Louis Sullivan is widely considered America’s first truly modern architect. Instead of imitating historic styles, he created original forms and details. Older architectural styles were designed for buildings that were wide, but Sullivan was able to create aesthetic unity in buildings that were tall.

Sullivan’s designs generally involved a simple geometric form decorated with ornamentation based on organic symbolism. As an organizer and formal theorist on aesthetics, he propounded an architecture that exhibited the spirit of the time and needs of the people. Considered one of the most influential forces in the Chicago School, his philosophy that form should always follow function went beyond functional and structural expressions.
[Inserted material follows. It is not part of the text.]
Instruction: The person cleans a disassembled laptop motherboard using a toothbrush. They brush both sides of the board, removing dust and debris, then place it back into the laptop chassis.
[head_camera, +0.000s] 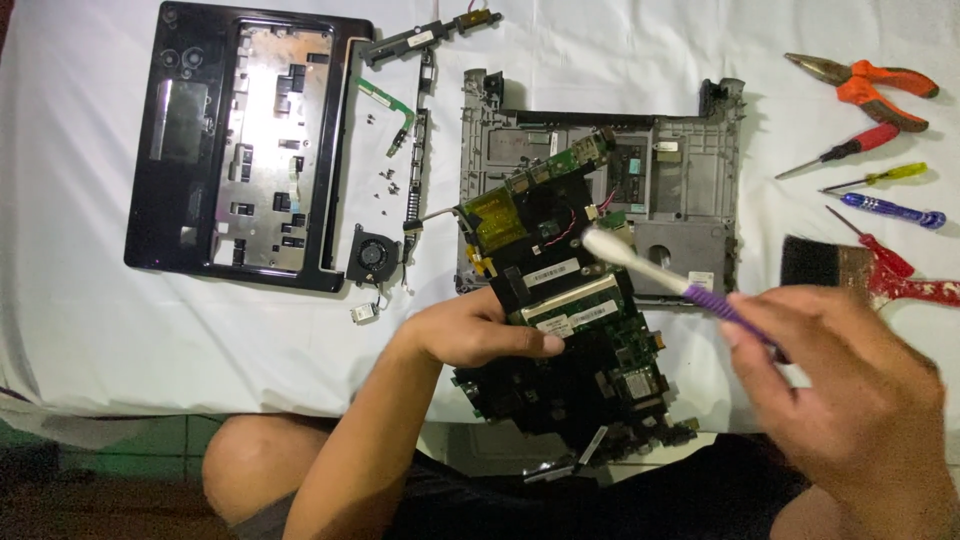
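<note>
While your left hand (480, 335) grips the green-and-black circuit board (565, 330) by its near left edge, fingers wrapped onto its face and thumb hidden behind, you are in the middle of brushing it clean: the board is lifted off the white-covered surface (90, 320) and tilted up toward you, low in the middle of the view. Your right hand (850, 390), at about four o'clock from the board, has its fingers closed around the purple handle of a toothbrush (650, 270), whose white head rests at the board's upper right edge, around one o'clock on the board. Behind the board, at twelve o'clock, lies the grey base chassis (690, 190); at ten o'clock sit the small black fan (372, 255) and the black palm-rest frame (240, 140), with loose screws (385, 180) between them. Pliers, screwdrivers and a paintbrush (850, 270) lie well apart at two to three o'clock. The next stroke, as I judge it, calls for a light sweep along the connectors, with a firm left-hand grip so the board does not twist or slip.
</note>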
Sullivan’s designs often used masonry walls with terra cotta designs. Intertwining vines and leaves combined with crisp geometric shapes. This Sullivanesque style was imitated by other architects, and his later work formed the foundation for the ideas of his student, Frank Lloyd Wright.

Louis Sullivan believed that the exterior of an office building should reflect its interior structure and its interior functions. Ornament, where it was used, must be derived from Nature, instead of from classical architecture of the past. The work of Louis Sullivan is often associated with the Art Nouveau movement in architecture.

Notable Buildings:
1890 – Wainwright Building
1907 – National Farmers’Bank (Sullivan’s “Arch”)
1907 – Babson House, Riverside, Illinois.
1910 – The Bradley House
1910 – St. Paul’s Church, Cedar Rapids, Iowa.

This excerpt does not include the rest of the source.